• Your goal:
If a line in the data holds the string "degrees", list it.

Top of Input

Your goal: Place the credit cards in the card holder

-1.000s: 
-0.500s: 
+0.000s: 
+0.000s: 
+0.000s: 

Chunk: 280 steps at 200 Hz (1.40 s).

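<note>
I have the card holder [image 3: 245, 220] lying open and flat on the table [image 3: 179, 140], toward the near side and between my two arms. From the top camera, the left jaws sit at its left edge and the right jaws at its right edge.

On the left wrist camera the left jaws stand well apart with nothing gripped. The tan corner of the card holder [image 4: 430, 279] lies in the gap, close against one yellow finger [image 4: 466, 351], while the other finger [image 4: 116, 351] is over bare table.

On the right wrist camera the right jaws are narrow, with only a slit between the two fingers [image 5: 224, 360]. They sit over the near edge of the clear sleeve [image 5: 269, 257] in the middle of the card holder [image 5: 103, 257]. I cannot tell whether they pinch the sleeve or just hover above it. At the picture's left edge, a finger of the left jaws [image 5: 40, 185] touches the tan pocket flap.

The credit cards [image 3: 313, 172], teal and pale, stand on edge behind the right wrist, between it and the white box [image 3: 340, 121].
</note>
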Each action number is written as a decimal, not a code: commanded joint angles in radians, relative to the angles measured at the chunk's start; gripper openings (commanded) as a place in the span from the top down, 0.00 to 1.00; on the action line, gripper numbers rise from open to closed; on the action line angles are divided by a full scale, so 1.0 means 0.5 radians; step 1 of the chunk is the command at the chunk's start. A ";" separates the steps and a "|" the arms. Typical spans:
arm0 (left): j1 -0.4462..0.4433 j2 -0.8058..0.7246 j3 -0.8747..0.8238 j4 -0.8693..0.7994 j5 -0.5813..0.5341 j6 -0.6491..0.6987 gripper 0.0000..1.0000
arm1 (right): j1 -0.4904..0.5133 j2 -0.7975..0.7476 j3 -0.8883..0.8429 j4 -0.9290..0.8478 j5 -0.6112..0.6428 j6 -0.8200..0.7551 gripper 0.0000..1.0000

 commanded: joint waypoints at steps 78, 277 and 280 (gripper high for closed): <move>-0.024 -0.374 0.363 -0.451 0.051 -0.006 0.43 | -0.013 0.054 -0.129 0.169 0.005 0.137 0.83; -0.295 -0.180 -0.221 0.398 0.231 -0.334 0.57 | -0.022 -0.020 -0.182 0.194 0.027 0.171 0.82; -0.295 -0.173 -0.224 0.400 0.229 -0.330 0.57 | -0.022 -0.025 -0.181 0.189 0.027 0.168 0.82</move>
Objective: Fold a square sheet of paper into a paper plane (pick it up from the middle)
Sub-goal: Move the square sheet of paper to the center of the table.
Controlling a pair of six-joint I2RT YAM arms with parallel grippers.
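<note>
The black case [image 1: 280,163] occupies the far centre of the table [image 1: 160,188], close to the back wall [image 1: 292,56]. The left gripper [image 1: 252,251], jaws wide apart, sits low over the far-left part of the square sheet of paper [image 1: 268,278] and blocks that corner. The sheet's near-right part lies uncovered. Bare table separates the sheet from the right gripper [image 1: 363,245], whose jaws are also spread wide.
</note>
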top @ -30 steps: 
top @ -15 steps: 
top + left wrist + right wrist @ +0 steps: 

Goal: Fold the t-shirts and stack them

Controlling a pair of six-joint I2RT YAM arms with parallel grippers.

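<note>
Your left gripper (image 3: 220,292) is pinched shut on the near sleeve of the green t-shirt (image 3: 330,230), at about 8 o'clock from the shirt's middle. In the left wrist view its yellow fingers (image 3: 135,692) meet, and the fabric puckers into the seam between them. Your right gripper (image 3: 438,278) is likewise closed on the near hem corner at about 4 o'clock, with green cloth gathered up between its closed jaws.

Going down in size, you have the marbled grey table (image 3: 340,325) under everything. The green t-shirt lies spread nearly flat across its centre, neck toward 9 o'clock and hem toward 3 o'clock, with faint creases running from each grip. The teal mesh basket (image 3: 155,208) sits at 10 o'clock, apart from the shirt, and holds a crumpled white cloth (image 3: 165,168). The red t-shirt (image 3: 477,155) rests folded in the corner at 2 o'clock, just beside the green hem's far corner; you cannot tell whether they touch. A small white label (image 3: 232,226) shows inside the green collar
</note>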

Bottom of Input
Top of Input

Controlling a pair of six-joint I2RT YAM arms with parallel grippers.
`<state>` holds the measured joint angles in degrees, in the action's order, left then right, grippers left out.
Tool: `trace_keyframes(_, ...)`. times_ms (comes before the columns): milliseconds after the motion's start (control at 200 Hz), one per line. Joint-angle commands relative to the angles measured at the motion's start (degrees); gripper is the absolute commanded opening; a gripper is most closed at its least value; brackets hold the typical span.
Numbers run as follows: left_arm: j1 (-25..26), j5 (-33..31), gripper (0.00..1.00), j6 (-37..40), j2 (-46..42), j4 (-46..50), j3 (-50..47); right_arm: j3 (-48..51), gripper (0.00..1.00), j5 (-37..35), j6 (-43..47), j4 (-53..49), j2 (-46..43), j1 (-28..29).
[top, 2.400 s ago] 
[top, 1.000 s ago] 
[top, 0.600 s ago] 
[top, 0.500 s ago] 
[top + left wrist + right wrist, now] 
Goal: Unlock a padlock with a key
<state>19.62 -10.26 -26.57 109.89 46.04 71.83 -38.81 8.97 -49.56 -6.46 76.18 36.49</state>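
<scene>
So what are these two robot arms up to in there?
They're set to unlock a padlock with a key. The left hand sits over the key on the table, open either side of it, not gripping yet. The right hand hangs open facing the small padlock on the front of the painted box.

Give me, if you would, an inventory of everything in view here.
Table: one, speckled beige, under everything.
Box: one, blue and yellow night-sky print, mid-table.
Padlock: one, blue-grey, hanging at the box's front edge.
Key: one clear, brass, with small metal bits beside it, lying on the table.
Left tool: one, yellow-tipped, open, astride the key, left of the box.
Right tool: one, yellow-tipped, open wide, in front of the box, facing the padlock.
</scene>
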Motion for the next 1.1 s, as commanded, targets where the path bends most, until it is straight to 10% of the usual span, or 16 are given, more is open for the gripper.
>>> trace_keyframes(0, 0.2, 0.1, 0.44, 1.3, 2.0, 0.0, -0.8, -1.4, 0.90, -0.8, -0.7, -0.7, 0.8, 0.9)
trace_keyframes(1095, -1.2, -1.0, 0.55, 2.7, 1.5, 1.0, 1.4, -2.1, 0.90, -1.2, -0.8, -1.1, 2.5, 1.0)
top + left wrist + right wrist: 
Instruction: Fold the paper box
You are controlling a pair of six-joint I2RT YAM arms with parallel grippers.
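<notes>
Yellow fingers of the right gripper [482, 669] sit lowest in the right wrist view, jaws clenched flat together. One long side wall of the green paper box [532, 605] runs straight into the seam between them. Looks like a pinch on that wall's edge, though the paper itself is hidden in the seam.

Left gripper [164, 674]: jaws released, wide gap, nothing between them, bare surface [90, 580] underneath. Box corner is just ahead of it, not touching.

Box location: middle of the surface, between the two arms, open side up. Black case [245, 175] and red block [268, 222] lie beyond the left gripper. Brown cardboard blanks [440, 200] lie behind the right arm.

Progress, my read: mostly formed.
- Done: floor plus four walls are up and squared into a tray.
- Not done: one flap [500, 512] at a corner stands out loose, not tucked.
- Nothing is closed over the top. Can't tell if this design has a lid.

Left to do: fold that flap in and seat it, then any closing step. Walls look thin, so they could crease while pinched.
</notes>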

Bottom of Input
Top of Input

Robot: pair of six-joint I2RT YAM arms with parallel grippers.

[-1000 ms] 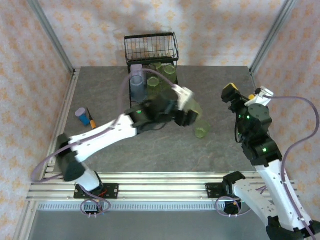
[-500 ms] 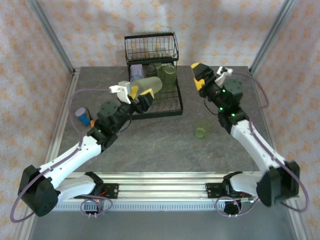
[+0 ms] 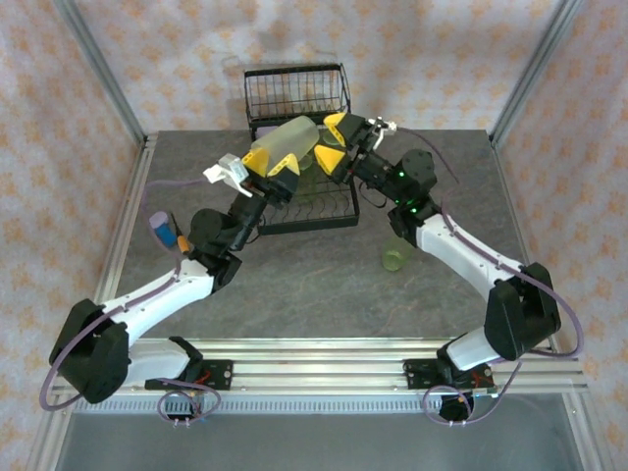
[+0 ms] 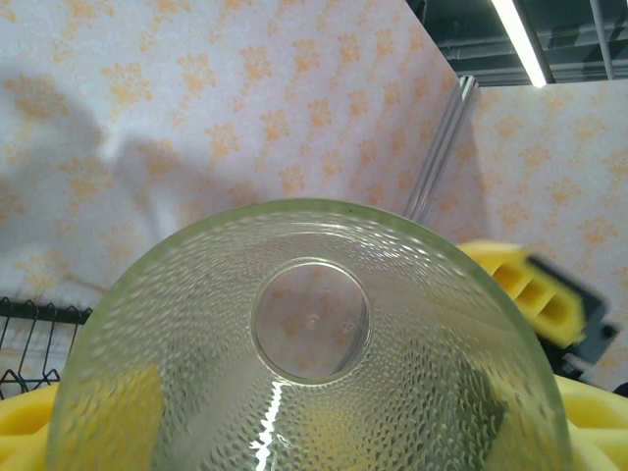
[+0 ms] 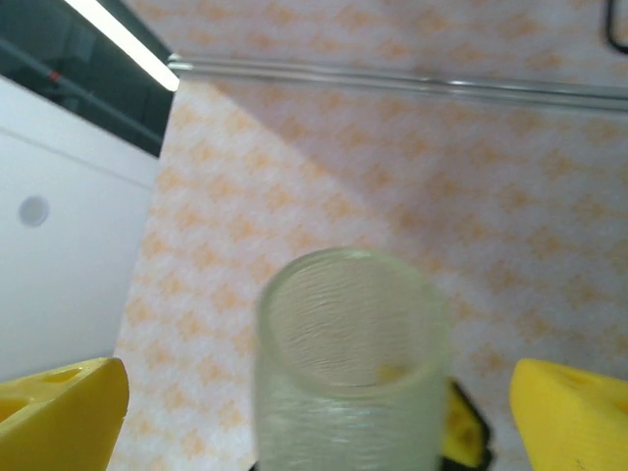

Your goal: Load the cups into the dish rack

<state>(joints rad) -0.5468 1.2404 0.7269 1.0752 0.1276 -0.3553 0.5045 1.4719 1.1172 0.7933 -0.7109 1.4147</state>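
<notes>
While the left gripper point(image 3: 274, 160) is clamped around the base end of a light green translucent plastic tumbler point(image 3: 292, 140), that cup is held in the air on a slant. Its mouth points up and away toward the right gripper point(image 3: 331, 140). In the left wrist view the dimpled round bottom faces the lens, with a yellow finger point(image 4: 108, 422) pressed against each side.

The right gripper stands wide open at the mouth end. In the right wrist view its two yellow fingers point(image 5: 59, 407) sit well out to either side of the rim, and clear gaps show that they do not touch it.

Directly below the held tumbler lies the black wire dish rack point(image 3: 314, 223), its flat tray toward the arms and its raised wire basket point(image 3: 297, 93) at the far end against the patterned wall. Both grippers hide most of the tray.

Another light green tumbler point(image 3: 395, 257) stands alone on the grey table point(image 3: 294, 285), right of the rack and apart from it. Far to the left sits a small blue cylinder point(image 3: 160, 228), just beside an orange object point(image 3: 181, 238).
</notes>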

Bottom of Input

• Output:
`<state>` holds the measured joint angles in degrees, in the action's order, left then right, grippers left out.
Tool: `trace_keyframes(_, ...)`. times_ms (comes before the columns): milliseconds after the motion's start (control at 200 Hz), one per line. Joint-angle commands relative to the angles measured at the motion's start (degrees); gripper is the absolute commanded opening; a gripper is most closed at its least value; brackets hold the typical span.

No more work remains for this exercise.